Blondie Goes Latin, also known as Conga Swing, is a 1941 American comedy film directed by Frank R. Strayer and Robert Sparks and starring Penny Singleton, Arthur Lake, and Larry Simms. It is the eighth of the Blondie films. The film showcases musical numbers of Kirby Grant, Ruth Terry, Tito Guizar, with Arthur Lake displaying his drum skills, Penny Singleton her singing and dancing prowess.

==Plot ==
Mr. Dithers generously invites the three Bumsteads to go with him on an ocean cruise to Latin America and "not think about business." As they are on the ship ready to leave, a telegram arrives from a buyer anxious to meet very soon to purchase a property the Dithers company has had on sale for a long time. Because Dithers badly needs to relax from stress, it is decided that just Dagwood alone should return home to meet with the client.
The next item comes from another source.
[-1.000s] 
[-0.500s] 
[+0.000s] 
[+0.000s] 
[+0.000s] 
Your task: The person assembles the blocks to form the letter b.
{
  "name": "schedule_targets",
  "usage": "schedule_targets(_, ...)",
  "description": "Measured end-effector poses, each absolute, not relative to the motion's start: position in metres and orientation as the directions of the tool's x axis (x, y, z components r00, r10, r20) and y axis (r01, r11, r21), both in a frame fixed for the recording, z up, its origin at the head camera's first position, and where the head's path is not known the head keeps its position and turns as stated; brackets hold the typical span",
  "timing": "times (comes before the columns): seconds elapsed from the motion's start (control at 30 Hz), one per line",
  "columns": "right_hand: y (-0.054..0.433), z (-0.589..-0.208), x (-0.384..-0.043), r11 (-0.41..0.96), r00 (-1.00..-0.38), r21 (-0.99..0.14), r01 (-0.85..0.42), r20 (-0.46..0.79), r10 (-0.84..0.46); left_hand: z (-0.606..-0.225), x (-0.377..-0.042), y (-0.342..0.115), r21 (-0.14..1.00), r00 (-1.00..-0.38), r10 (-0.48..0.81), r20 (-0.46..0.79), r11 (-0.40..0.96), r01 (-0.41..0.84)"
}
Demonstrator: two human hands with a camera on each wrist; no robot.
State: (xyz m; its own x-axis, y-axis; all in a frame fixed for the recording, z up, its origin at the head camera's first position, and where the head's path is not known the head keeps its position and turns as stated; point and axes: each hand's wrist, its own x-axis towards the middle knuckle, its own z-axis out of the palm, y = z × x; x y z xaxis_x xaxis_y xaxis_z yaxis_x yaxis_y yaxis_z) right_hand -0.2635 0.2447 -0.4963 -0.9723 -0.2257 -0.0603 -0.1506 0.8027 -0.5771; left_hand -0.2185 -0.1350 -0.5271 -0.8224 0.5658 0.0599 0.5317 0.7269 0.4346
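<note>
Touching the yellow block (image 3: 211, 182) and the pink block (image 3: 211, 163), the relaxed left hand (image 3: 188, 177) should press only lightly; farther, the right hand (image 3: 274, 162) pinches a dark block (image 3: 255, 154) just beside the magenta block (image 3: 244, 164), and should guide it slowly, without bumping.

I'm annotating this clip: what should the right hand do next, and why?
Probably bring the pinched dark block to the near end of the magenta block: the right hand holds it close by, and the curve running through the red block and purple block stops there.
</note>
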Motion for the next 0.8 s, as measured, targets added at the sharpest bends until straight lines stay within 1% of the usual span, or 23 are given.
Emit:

However, before Dagwood can debark, the drummer of the ship's dance band is taken ill, so Dagwood, despite his protests, is recruited to take his place. He dresses as a woman while drumming, so his family and Dithers won't recognize him. Meanwhile, a handsome Latin gentleman on board shows Blondie attention and dines with her. In the end, Dagwood's remaining on the ship turns out to be fortuitous, as the client buying the property is revealed as a con man.

==Cast==
- Penny Singleton as Blondie Bumstead
- Arthur Lake as Dagwood Bumstead
- Larry Simms as Baby Dumpling Bumstead
- Daisy as Daisy
- Ruth Terry as Lovey Nelson, the Singer
- Danny Mummert as Alvin Fuddle
- Jonathan Hale as Mr. J.C. Dithers
- Janet Burston as Little Girl Singer and Piano Player
- Kirby Grant as Hal Trent, Orchestra Leader
- Tito Guízar as Manuel Rodríguez

==Soundtrack==
- You Don't Play a Drum, You Beat It
  - Music and Lyrics by Chet Forrest and Bob Wright
  - Played by Kirby Grant and Orchestra with Arthur Lake on drums
  - Sung by Ruth Terry an orchestra quartet
  - Reprised at the end by the orchestra and Penny Singleton
- I Hate Music Lessons
  - Music and Lyrics by Chet Forrest and Bob Wright
  - Played on piano by Janet Burston
  - Sung by Janet Burston and Larry Simms
- Solteiro e melhor
  - Music and Lyrics by Ruben Sores and Felisberto Silva
  - English Lyrics by William Morgan
  - Played by Kirby Grant and Orchestra with Tito Guízar on guitar
  - Sung in Spanish by Tito Guízar
- Querida
  - Music and Lyrics by Chet Forrest and Bob Wright
  - Played by Kirby Grant and Orchestra with Tito Guízar on guitar
  - Sung in Spanish by Tito Guízar
  - Reprised by Tito Guízar and Penny Singleton singing in English
  - Reprised again by Penny Singleton at the end
- You Can Cry On My Shoulder
  - Music and Lyrics by Chet Forrest and Bob Wright
  - Played by Kirby Grant and Orchestra with Arthur Lake on drums
  - Sung by Ruth Terry an orchestra quartet
- Brazilian Cotillion
  - Music and Lyrics by Chet Forrest and Bob Wright
  - Played by Kirby Grant and Orchestra
  - Sung by Tito Guízar, Penny Singleton and the orchestra quartet
  - Danced to by Tito Guízar and Penny Singleton
  - Reprised at the end with Penny Singleton dancing with Arthur Lake and Larry Simms dancing with Janet Burston

==Bibliography==
- Young, Nancy K. & Young, William H. World War II and the Postwar Years in America: A Historical and Cultural Encyclopedia. ABC-CLIO, 2010.